Но у Lost’а нет готовых формул, тут работают над усложнением картины мира, а не над её прояснением. Как это ни глупо звучит, Lost вообще было рано завершать, его следовало бы тянуть ещё несколько лет, в надежде, что жизнь мирового сообщества подбросит какие-нибудь идеи, не рождающиеся по мановению сценаристов.
Самой существенной и внятной истиной, к которой склонился сериал, стала идея зависимости состояния мира от состояния человеческой души. Так что остров — это своего рода школа. Опять же название российского сериала очень подошло бы Lost’у, потому что на острове все были заняты именно тотальной инициацией и привыканием к связи перипетий внешнего мира с состоянием внутренних индивидуальных миров.
Неомагическим можно назвать возникший образ мира. В отличие от традиционной магии, которая требовала знания определённых манипуляций и заклинаний, остров требовал от всех персонажей творческого сотрудничества с тайниками своей души. Они должны были не знать и применять, а пробовать, анализировать, нащупывать верные ходы. Герои сериала были не юзерами магии, но её открывателями — присутствовали при её рождении или как минимум обнаружении и осознании.
Глобальное возвеличивание роли индивида и сакрализация личностного деяния — вот чем, как мне кажется, пронимал Lost своих преданных зрителей. Это вдохновляющее отношение к личности в мире, где ценность и возможность личного поступка предельно ослабела, где отдельный человек ежедневно убеждается в своей незначительности и неважности перед лицом глобальных катастроф и глобализма мирового сообщества.
Lost сказал зрителю на языке зрелищного популярного искусства: мир зависит от тебя, от того, что у тебя на душе и за душой. Ты очень важен — если не для государства, то для мироздания. Оно готово говорить с тобой, а не с «официальными лицами». Но ты должен быть готов к этому разговору с миром, он будет очень тяжёлым и очень страшным, хотя и красивым до одурения.

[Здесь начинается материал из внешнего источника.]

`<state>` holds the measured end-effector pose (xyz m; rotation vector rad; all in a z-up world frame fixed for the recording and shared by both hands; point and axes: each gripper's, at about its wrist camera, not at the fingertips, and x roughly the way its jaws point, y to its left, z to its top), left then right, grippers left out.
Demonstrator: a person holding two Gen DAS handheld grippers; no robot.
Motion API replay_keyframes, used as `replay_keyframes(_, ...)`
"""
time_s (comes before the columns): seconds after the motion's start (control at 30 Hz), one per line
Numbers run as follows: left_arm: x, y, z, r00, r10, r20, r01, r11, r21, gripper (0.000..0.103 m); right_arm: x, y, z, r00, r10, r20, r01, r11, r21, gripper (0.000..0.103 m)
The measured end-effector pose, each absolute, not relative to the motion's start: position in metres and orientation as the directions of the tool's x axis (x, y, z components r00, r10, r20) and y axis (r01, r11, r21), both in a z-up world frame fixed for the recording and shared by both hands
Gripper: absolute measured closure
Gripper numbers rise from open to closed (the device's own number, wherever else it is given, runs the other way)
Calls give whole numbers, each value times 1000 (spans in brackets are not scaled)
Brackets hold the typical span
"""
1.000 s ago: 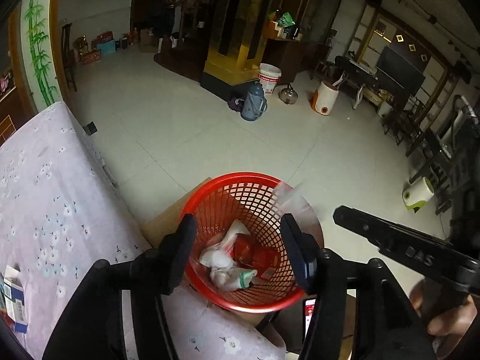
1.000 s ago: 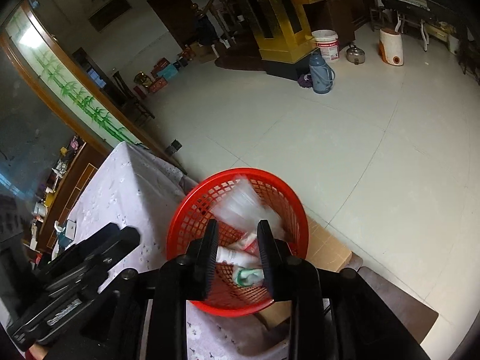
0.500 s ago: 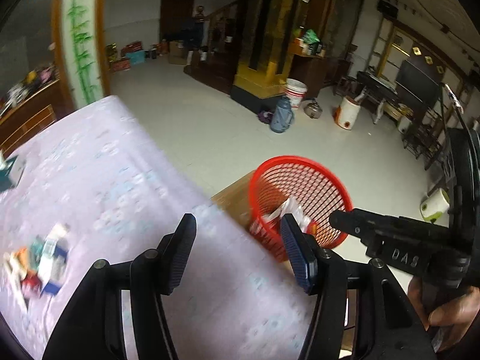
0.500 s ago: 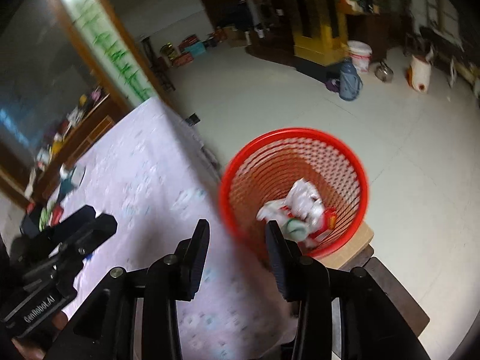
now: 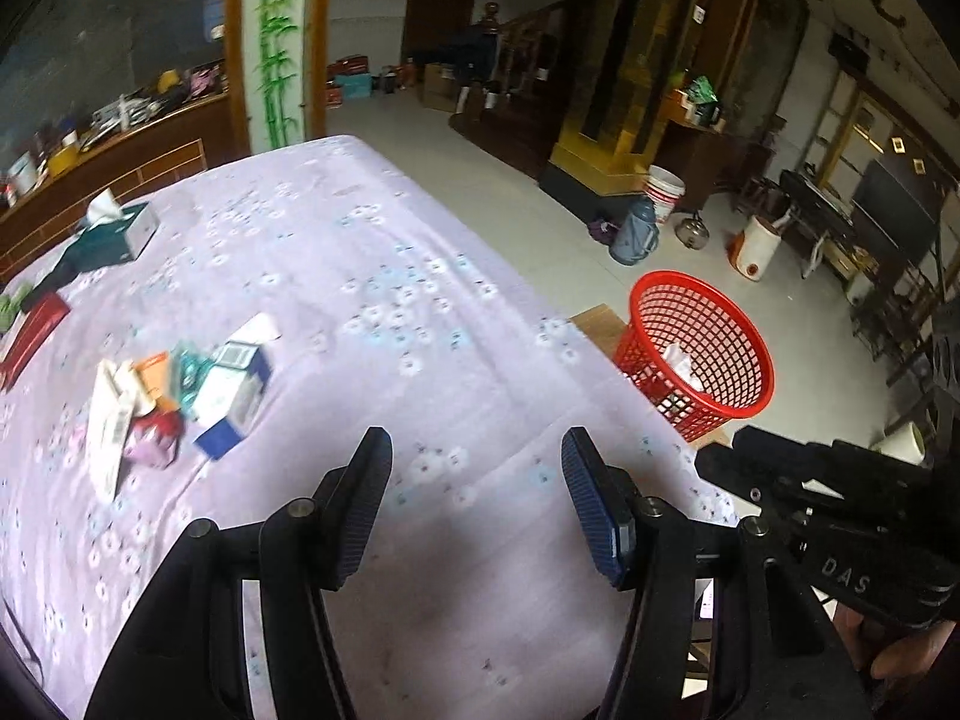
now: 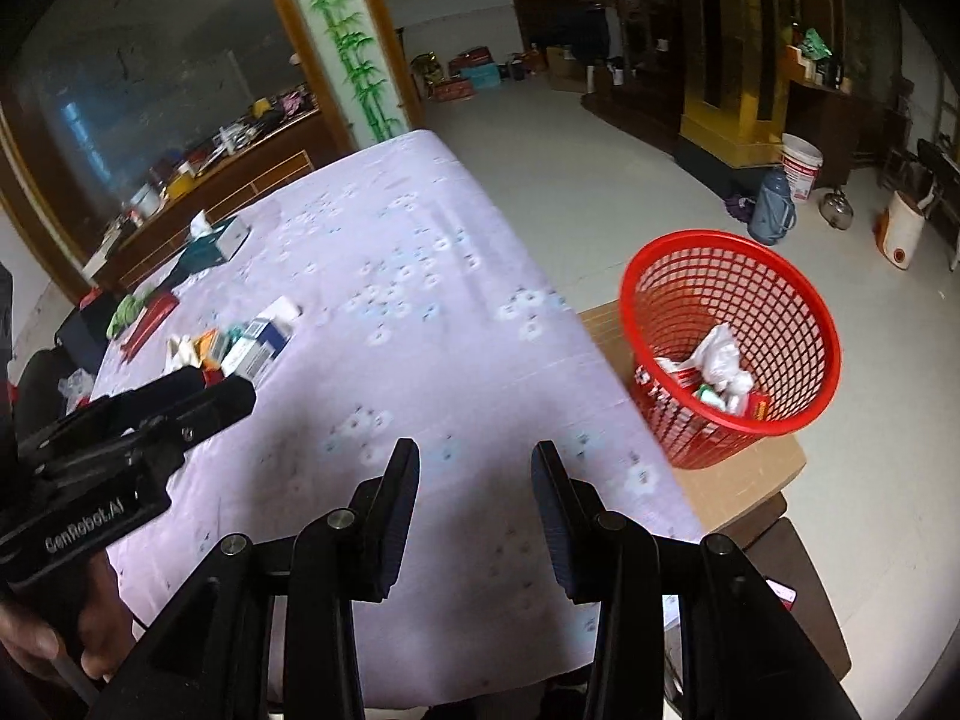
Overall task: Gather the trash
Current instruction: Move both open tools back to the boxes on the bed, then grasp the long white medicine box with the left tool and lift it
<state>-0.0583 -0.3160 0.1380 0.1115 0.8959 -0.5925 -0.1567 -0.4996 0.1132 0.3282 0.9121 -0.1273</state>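
My left gripper (image 5: pixel 477 462) has its jaws spread wide with nothing between them, only lilac cloth showing in the gap. My right gripper (image 6: pixel 474 471) stands parted too, a little narrower, and it is just as empty.

Both hang over the table (image 5: pixel 372 276), which wears a pale purple cloth dotted with small white and blue flowers, creased toward the near edge. In the left wrist view, at about ten o'clock from the jaws, there's the pile of trash (image 5: pixel 174 390): a white and blue box, a long white carton, an orange packet, something teal, a pinkish crumple, all touching or overlapping. Farther out at eleven o'clock sits a tissue box (image 5: pixel 117 231), and a red box (image 5: pixel 30 333) lies at the left edge.

At two o'clock, off the table's corner, the red basket (image 5: pixel 699 348) stands on a low brown cardboard surface (image 6: pixel 738 480), with white crumpled wrappers and red packaging inside.

Beyond that, pale floor tiles run to a blue thermos jug (image 5: pixel 633 237), a white bucket (image 5: pixel 663 192) and a kettle (image 5: pixel 690 231) beside a gold-and-black pillar (image 5: pixel 618 90). At twelve o'clock a panel painted with green bamboo (image 5: pixel 276 42) rises behind the table, next to a cluttered wooden sideboard (image 5: pixel 120 144).
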Motion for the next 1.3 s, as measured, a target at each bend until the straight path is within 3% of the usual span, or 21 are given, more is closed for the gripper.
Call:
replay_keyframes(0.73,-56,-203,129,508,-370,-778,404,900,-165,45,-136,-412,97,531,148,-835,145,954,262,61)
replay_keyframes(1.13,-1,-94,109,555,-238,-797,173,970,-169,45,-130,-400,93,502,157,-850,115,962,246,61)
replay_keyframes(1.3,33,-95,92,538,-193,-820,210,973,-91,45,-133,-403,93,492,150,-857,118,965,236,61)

Персонажи «Школы» вместе со своим автором не прошли своей школы человеческого отношения к окружающим людям. А персонажи Lost’а прошли свою школу неомагического острова и сумели, хотя и с большими потерями, договориться с миром. Таков сухой остаток двух культовых сериалов завершающегося телесезона. Не будучи фанаткой американского сериала, должна признать, что его видение человека мне гораздо ближе, и главное, оно кажется художественно честнее, чем видение «Школы». Всё-таки человек — это сложное существо со сложной душевной составляющей. И большей неправдой в искусстве является его упрощение, чем усложнение.